• _What the task requires_
Please restate the listing that follows without changing anything.

• _Available data_
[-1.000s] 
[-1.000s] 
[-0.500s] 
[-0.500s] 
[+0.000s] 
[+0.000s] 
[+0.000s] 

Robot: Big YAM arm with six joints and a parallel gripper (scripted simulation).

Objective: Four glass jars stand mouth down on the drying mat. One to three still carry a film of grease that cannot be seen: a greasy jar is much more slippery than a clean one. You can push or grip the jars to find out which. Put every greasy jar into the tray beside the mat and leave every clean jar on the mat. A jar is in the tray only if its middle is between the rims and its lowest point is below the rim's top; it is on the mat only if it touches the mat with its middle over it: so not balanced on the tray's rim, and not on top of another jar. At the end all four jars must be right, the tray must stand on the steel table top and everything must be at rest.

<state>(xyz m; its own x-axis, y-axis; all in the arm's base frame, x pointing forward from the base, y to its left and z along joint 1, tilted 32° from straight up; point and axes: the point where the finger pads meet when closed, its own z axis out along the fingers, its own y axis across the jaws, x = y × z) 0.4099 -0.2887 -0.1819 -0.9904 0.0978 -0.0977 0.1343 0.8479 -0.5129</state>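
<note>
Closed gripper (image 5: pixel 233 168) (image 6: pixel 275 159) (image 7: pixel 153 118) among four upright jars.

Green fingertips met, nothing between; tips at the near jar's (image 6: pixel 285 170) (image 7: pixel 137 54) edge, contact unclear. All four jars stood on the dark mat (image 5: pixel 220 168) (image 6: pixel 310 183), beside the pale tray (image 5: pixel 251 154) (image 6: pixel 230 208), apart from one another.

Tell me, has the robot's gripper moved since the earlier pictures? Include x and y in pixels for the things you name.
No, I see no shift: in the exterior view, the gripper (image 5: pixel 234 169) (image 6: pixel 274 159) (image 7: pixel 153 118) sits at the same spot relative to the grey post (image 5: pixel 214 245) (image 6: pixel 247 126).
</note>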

• _Solution to this exercise_
[-1.000s] 
[-1.000s] 
[-0.500s] 
[-0.500s] 
[+0.000s] 
[+0.000s] 
[+0.000s] 

Robot: Big YAM arm with six joints and a parallel gripper (scripted simulation).

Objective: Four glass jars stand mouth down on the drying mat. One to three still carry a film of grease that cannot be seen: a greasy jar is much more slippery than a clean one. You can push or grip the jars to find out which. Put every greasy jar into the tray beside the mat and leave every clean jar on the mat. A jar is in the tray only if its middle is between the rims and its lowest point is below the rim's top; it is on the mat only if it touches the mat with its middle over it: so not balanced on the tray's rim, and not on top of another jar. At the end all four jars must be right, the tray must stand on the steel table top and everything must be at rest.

<state>(xyz m; its own x-axis, y-axis; all in the arm's base frame, x pointing forward from the base, y to its left and z along joint 1, tilted 32° from straight up; point and axes: the point where the finger pads meet when closed, its own z axis out along the fingers, its own y axis across the jaws, x = y × z) 0.4099 -0.2887 -0.1819 -0.9904 0.0978 -0.0977 0.1343 0.8479 -0.5129</state>
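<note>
Closed gripper (image 5: pixel 233 168) (image 6: pixel 275 159) (image 7: pixel 153 118) among four upright jars.

Green fingertips met, nothing between; tips at the near jar's (image 6: pixel 285 170) (image 7: pixel 137 54) edge, contact unclear. All four jars stood on the dark mat (image 5: pixel 220 168) (image 6: pixel 310 183), beside the pale tray (image 5: pixel 251 154) (image 6: pixel 230 208), apart from one another.

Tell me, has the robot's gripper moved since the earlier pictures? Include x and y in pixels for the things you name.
No, I see no shift: in the exterior view, the gripper (image 5: pixel 234 169) (image 6: pixel 274 159) (image 7: pixel 153 118) sits at the same spot relative to the grey post (image 5: pixel 214 245) (image 6: pixel 247 126).
</note>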

This answer requires nothing further.